The events, smell of "kernel calls" kinds of events. If you do a WriteFile,
that is a kernel call. If the kernel is doing the recording, then the
kernel can block while it handles anything it chooses, and then the
speed of the machine, is "whatever is left". The programs do not slow
down. If a program is CPU bound and is not calling the kernel, then
it still runs at the full speed. However, if it calls the kernel, it
has to wait for service and there could be an eventual penalty for that
(reduction in speed).

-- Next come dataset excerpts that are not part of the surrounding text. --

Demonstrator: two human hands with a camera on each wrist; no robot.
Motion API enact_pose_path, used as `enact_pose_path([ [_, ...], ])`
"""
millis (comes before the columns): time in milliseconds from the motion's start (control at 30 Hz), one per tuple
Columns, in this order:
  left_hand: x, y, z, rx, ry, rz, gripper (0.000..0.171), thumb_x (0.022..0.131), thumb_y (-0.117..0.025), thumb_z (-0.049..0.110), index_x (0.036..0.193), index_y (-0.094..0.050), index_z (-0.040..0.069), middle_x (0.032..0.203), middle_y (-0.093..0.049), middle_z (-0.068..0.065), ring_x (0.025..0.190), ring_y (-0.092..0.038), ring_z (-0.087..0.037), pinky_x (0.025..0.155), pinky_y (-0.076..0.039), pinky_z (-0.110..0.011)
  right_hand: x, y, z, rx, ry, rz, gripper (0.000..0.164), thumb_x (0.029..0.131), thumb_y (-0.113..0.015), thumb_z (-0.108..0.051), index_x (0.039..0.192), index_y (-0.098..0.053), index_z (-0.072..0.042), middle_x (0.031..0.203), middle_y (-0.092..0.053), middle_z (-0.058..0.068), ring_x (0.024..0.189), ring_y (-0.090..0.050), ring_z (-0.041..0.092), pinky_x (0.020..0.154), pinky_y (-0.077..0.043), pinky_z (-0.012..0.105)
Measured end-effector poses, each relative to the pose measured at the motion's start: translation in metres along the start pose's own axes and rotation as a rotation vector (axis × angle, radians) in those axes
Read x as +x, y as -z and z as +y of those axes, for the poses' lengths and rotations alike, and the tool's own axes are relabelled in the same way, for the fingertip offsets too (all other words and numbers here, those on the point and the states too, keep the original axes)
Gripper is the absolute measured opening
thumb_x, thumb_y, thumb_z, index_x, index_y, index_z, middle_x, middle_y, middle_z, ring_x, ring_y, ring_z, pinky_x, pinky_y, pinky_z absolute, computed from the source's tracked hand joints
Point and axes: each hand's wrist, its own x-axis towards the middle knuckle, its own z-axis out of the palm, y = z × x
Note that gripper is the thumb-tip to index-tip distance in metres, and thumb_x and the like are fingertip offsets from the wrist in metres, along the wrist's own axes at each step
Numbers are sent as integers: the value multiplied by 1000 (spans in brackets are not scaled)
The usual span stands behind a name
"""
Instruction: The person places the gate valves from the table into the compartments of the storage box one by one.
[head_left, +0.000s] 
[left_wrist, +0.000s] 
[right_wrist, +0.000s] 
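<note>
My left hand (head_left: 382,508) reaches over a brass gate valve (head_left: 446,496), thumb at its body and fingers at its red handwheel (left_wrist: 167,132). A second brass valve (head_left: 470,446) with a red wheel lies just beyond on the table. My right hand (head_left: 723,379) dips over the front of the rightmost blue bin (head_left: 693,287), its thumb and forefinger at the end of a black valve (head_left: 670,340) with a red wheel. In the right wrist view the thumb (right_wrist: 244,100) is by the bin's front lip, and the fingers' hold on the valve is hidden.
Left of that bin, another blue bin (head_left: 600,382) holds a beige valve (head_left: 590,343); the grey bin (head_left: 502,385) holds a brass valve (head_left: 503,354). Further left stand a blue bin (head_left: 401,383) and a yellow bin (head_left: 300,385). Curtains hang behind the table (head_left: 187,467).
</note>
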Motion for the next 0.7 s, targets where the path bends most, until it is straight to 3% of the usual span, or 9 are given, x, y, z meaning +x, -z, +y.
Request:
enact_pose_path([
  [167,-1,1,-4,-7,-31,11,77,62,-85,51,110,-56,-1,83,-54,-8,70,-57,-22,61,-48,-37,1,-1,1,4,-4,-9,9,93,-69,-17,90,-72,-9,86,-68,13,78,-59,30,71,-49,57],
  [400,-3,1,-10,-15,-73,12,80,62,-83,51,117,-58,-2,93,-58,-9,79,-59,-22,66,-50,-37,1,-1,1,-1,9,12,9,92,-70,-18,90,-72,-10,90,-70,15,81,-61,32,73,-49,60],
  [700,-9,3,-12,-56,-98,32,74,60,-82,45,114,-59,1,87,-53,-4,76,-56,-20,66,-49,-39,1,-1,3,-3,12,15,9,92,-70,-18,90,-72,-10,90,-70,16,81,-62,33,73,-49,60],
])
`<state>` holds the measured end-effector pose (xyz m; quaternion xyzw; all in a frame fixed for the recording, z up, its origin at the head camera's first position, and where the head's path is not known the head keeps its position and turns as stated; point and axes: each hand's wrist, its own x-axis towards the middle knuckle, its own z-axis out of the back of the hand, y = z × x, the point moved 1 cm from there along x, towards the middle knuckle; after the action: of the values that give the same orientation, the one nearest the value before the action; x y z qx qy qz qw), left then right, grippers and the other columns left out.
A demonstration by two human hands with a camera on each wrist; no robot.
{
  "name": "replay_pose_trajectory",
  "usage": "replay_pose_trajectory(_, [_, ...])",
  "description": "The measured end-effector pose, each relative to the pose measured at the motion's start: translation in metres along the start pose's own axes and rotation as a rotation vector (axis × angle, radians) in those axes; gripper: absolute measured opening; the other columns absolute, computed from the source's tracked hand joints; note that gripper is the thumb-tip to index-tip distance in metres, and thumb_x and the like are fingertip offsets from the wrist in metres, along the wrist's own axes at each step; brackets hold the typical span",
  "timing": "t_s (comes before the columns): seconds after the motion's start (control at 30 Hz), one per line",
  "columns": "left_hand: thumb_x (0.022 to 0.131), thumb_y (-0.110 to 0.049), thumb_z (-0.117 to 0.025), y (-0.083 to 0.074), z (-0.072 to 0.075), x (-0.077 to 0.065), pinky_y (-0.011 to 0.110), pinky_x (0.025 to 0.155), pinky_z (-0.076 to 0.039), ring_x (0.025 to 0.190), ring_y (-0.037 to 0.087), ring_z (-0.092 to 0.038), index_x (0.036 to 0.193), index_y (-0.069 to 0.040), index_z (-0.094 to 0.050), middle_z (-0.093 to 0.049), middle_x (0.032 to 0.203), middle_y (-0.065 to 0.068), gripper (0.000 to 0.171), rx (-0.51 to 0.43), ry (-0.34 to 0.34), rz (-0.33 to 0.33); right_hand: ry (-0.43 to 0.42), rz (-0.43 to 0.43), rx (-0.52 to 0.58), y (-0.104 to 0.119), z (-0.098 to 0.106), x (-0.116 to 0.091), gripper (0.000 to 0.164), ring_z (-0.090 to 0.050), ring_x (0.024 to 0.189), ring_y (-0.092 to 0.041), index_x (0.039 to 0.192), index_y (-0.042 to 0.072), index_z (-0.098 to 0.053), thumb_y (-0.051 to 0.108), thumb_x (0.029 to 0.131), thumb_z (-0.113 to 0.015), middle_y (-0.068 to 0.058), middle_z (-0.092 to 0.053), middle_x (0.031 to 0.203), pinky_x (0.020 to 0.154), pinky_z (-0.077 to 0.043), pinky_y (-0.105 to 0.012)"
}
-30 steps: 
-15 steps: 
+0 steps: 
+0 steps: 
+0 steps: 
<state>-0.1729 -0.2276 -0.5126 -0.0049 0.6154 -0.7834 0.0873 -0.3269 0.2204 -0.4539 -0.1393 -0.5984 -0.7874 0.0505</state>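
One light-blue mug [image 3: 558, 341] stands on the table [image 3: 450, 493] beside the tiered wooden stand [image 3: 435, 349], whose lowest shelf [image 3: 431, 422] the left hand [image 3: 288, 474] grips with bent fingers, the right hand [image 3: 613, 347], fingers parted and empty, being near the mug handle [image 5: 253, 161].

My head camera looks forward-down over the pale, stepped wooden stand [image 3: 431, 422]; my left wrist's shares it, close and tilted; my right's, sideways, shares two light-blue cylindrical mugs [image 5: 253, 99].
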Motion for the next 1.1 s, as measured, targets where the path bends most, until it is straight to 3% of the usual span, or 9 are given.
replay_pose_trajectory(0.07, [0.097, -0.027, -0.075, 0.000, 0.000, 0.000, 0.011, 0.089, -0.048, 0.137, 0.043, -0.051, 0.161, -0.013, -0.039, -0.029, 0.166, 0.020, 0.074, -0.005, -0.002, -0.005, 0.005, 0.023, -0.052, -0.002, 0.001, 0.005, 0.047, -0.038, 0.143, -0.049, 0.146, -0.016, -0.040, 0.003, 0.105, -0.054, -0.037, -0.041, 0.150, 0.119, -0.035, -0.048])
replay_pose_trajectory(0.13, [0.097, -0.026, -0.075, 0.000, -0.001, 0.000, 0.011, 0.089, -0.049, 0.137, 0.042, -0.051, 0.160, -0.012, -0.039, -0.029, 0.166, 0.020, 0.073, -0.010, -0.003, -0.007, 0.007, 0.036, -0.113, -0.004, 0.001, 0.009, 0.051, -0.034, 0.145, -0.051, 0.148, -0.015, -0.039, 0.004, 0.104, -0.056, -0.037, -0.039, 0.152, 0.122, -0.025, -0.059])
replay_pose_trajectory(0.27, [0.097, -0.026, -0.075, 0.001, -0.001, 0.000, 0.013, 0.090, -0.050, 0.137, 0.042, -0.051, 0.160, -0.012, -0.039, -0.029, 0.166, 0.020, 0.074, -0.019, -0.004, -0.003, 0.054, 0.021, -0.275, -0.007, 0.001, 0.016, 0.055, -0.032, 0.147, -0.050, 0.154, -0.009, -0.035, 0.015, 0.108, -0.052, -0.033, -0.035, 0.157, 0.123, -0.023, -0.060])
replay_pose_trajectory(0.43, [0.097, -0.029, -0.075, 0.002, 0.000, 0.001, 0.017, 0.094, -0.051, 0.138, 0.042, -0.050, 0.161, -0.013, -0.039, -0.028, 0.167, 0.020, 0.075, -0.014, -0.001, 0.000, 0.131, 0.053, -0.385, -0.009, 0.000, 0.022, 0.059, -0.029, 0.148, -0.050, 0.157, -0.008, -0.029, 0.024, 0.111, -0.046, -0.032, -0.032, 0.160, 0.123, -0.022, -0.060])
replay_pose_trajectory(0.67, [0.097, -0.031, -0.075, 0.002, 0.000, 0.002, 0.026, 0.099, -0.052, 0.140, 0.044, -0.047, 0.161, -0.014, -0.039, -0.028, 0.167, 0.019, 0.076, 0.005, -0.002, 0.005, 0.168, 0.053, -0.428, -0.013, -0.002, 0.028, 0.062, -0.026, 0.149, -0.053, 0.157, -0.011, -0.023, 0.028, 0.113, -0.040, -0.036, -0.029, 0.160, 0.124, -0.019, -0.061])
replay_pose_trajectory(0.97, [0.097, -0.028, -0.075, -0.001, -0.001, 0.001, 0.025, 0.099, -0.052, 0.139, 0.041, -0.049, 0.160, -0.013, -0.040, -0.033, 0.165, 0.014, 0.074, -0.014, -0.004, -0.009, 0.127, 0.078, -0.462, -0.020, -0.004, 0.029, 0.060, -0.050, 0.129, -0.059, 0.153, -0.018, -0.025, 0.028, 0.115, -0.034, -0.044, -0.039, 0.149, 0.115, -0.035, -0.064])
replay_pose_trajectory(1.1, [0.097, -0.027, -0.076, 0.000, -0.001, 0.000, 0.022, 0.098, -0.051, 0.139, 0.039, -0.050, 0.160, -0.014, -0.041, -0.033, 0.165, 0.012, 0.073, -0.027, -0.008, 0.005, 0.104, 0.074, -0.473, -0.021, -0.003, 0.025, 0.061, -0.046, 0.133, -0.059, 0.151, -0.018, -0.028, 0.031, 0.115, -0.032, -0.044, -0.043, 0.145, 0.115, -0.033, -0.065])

When using the other Microsoft-written ETW recorders,
there is a warning in the documentation that if you include too many
event types, it can have an impact on what you're doing.

I:\Program Files (x86)\Windows Kits\8.1\Windows Performance Toolkit\xbootmgr.exe
I:\Program Files (x86)\Windows Kits\8.1\Windows Performance Toolkit\xperf.exe

xbootmgr -trace boot -traceFlags BASE+CSWITCH+DRIVERS+POWER -resultPath C:\TEMP

The other program is WPR (Windows Performance Recorder). WPA reboots the OS
multiple times and takes about two hours to collect traces and stuff, and this
is not particularly of value to an end user. But WPR might give you something
similar to xbootmgr.

BootVis back in WinXP era, was also pretty good at its job, but these later
things are more of an acquired taste.

Paul

Paul <nospam@needed.invalid> wrote:

> I tested ProcMon, by setting a backing file on my RAMDrive,
> and the I/O slows down after the trace starts.
>
> It was writing at 21MB/sec for a few seconds, but eventually
> (with little going on), the write rate dropped to low kilobytes.
> This suggests some sort of dedup and only unique events are
> being recorded with brand new records.
>
> If I attempt to set the display filter to "ProcMon.exe" and "WriteFile",
> nothing shows in the trace, so it conveniently removes itself automatically
> from the trace. Even though it throws "Excludes" for ProcMon in the
> filter, if I remove that filter item and add an "Includes" for ProcMon,
> you still can't see any WriteFiles recorded against it.

But filtering does not remove events from the log. It merely hides them
from view. If you remove the filter, all the viewed events are still
listed, but you'll then see all the events you hid using the filters.
Say I filter to only show events for firefox.exe. I'll see those in the
list, but the moment I delete those filters then everything shows up.